§ **Task directions**
A verbatim copy of the listing is the expected output.

· · · · ·

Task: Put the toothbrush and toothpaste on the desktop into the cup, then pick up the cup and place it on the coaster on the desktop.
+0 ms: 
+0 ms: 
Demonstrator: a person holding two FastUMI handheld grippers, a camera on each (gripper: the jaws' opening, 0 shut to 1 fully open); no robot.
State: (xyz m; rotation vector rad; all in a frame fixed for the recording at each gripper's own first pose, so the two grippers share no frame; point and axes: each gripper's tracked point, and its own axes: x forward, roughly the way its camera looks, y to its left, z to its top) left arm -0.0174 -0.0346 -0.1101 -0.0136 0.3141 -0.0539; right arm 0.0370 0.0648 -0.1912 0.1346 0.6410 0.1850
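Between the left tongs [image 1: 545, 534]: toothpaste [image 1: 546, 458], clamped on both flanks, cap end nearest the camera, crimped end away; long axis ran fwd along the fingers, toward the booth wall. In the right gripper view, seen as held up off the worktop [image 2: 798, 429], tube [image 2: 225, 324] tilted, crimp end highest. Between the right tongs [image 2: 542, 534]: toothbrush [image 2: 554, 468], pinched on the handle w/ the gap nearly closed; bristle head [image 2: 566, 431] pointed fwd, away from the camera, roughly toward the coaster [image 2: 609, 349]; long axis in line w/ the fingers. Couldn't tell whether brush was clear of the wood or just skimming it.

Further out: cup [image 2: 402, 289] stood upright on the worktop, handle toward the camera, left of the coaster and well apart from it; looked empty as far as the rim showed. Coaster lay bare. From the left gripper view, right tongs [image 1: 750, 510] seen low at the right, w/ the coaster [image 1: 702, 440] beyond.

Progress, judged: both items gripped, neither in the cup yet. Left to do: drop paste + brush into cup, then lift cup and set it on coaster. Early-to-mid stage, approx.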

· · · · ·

§ **Answer section**
Task: Put the toothbrush and toothpaste on the desktop into the cup, then pick up the cup and place it on the coaster on the desktop.
+0 ms: 
+0 ms: 
Demonstrator: a person holding two FastUMI handheld grippers, a camera on each (gripper: the jaws' opening, 0 shut to 1 fully open); no robot.
State: (xyz m; rotation vector rad; all in a frame fixed for the recording at each gripper's own first pose, so the two grippers share no frame; point and axes: each gripper's tracked point, and its own axes: x forward, roughly the way its camera looks, y to its left, z to its top) left arm -0.0174 -0.0346 -0.1101 -0.0136 0.3141 -0.0539; right arm 0.0370 0.0648 -0.1912 0.1346 0.6410 0.1850
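Between the left tongs [image 1: 545, 534]: toothpaste [image 1: 546, 458], clamped on both flanks, cap end nearest the camera, crimped end away; long axis ran fwd along the fingers, toward the booth wall. In the right gripper view, seen as held up off the worktop [image 2: 798, 429], tube [image 2: 225, 324] tilted, crimp end highest. Between the right tongs [image 2: 542, 534]: toothbrush [image 2: 554, 468], pinched on the handle w/ the gap nearly closed; bristle head [image 2: 566, 431] pointed fwd, away from the camera, roughly toward the coaster [image 2: 609, 349]; long axis in line w/ the fingers. Couldn't tell whether brush was clear of the wood or just skimming it.

Further out: cup [image 2: 402, 289] stood upright on the worktop, handle toward the camera, left of the coaster and well apart from it; looked empty as far as the rim showed. Coaster lay bare. From the left gripper view, right tongs [image 1: 750, 510] seen low at the right, w/ the coaster [image 1: 702, 440] beyond.

Progress, judged: both items gripped, neither in the cup yet. Left to do: drop paste + brush into cup, then lift cup and set it on coaster. Early-to-mid stage, approx.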

Output for the exercise is complete.